_TASK TO COMPLETE_
Repeat the records below exactly. Omit the pictures.

Entries taken from a collection:
-*-
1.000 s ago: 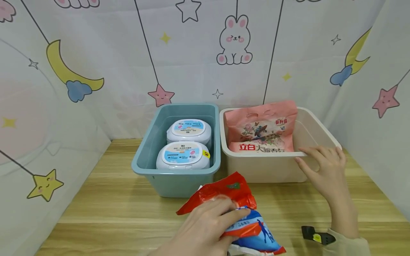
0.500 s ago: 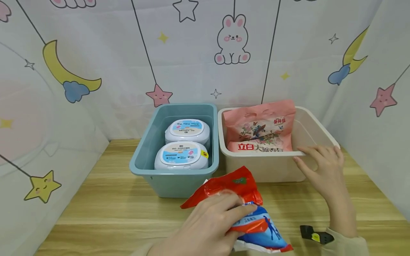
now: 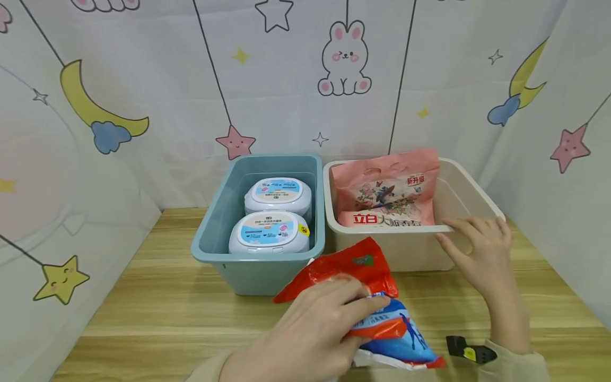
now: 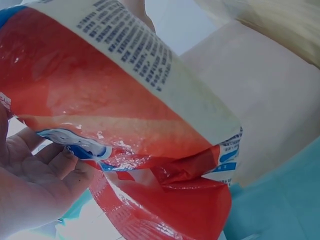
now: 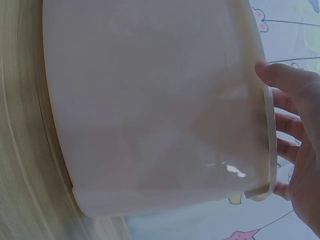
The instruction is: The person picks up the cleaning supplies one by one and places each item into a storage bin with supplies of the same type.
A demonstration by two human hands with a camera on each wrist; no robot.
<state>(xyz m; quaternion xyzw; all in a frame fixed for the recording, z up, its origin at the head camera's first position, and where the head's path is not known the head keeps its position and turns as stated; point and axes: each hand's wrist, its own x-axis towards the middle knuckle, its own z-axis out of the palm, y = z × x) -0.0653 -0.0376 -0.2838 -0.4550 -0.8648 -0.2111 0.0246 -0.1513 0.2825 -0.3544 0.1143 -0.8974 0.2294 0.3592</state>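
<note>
My left hand [image 3: 315, 329] grips a red-and-blue plastic bag [image 3: 410, 342] in front of the two bins, its fingers bent over the middle of the bag. In the left wrist view the bag [image 4: 95, 90] shows an orange-red face and a printed pale strip, with the left hand [image 4: 40, 175] at its side. With fingers over the front rim and thumb outside, my right hand [image 3: 487, 260] holds the cream bin [image 3: 391, 252] near its right corner. The right wrist view has that hand [image 5: 305, 120] along the rim. A pink bag [image 3: 401, 185] with printed flowers leans inside the bin.
Left of the cream bin stands a blue-green bin [image 3: 267, 273] holding two white lidded boxes [image 3: 269, 233]. A black strap [image 3: 470, 351] with a yellow mark lies by the right sleeve [image 3: 513, 366]. A patterned curtain [image 3: 286, 95] hangs behind the wooden table [image 3: 143, 318].
My left hand has moved the red-and-blue bag up and a little to the right, closer to the cream bin. The right hand keeps its place on the rim.
</note>
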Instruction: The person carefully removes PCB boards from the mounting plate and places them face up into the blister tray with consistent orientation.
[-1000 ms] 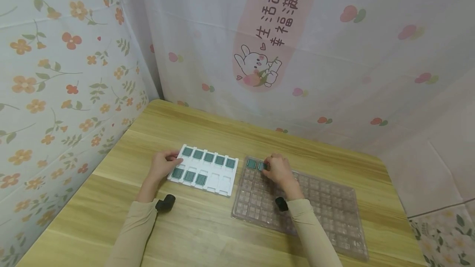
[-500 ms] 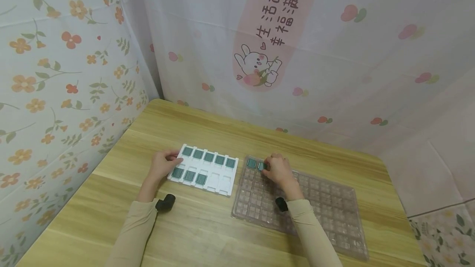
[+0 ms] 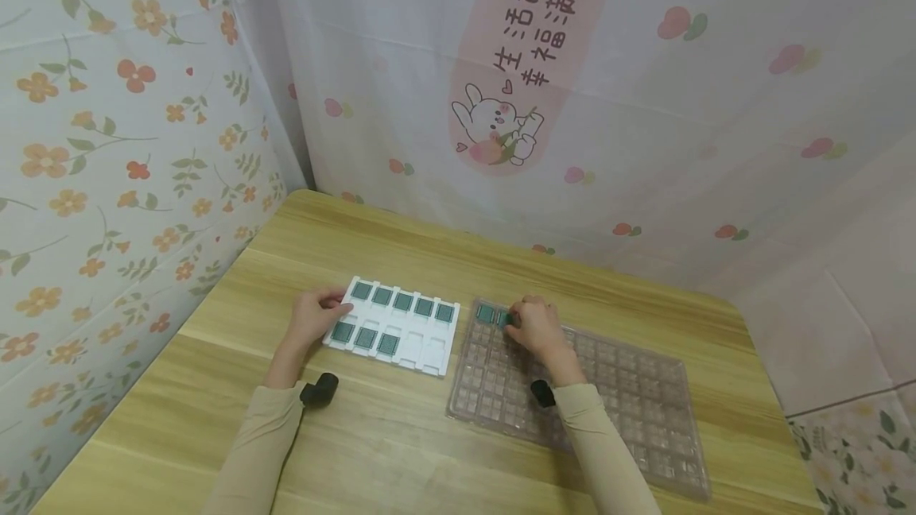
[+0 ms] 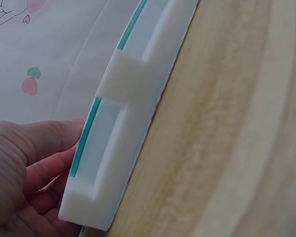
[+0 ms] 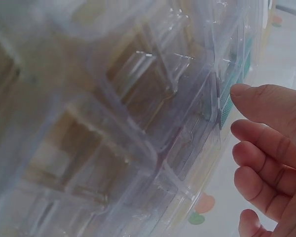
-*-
_ANSWER AREA_
1.000 s ago: 
0.500 s ago: 
now: 
now: 
now: 
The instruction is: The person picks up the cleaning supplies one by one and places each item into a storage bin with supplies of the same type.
A demonstration by two human hands with a camera on each wrist; no robot.
<state>(xyz m; quaternion xyzw; all in a frame fixed for the recording, z up, its origin at the head camera's first position, and where the head's path is not known the head keeps its position and turns as stated; point and axes: each hand's wrist, its own x-axis towards the middle knuckle, its own z-axis out of the palm, y = z × x) -0.0653 -0.0376 -0.2838 -0.4550 -0.8648 -0.2111 0.0246 -0.1513 0.2825 -0.3544 0.1143 -0.8974 0.2294 0.3592</state>
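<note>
My left hand [image 3: 315, 329] grips a red-and-blue plastic bag [image 3: 410, 342] in front of the two bins, its fingers bent over the middle of the bag. In the left wrist view the bag [image 4: 95, 90] shows an orange-red face and a printed pale strip, with the left hand [image 4: 40, 175] at its side. With fingers over the front rim and thumb outside, my right hand [image 3: 487, 260] holds the cream bin [image 3: 391, 252] near its right corner. The right wrist view has that hand [image 5: 305, 120] along the rim. A pink bag [image 3: 401, 185] with printed flowers leans inside the bin.
Left of the cream bin stands a blue-green bin [image 3: 267, 273] holding two white lidded boxes [image 3: 269, 233]. A black strap [image 3: 470, 351] with a yellow mark lies by the right sleeve [image 3: 513, 366]. A patterned curtain [image 3: 286, 95] hangs behind the wooden table [image 3: 143, 318].
My left hand has moved the red-and-blue bag up and a little to the right, closer to the cream bin. The right hand keeps its place on the rim.
</note>
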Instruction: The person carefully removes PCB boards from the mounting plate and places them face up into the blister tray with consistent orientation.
[-1000 ms] 
[-500 ms] 
[+0 ms] 
[+0 ms] 
[+0 ms] 

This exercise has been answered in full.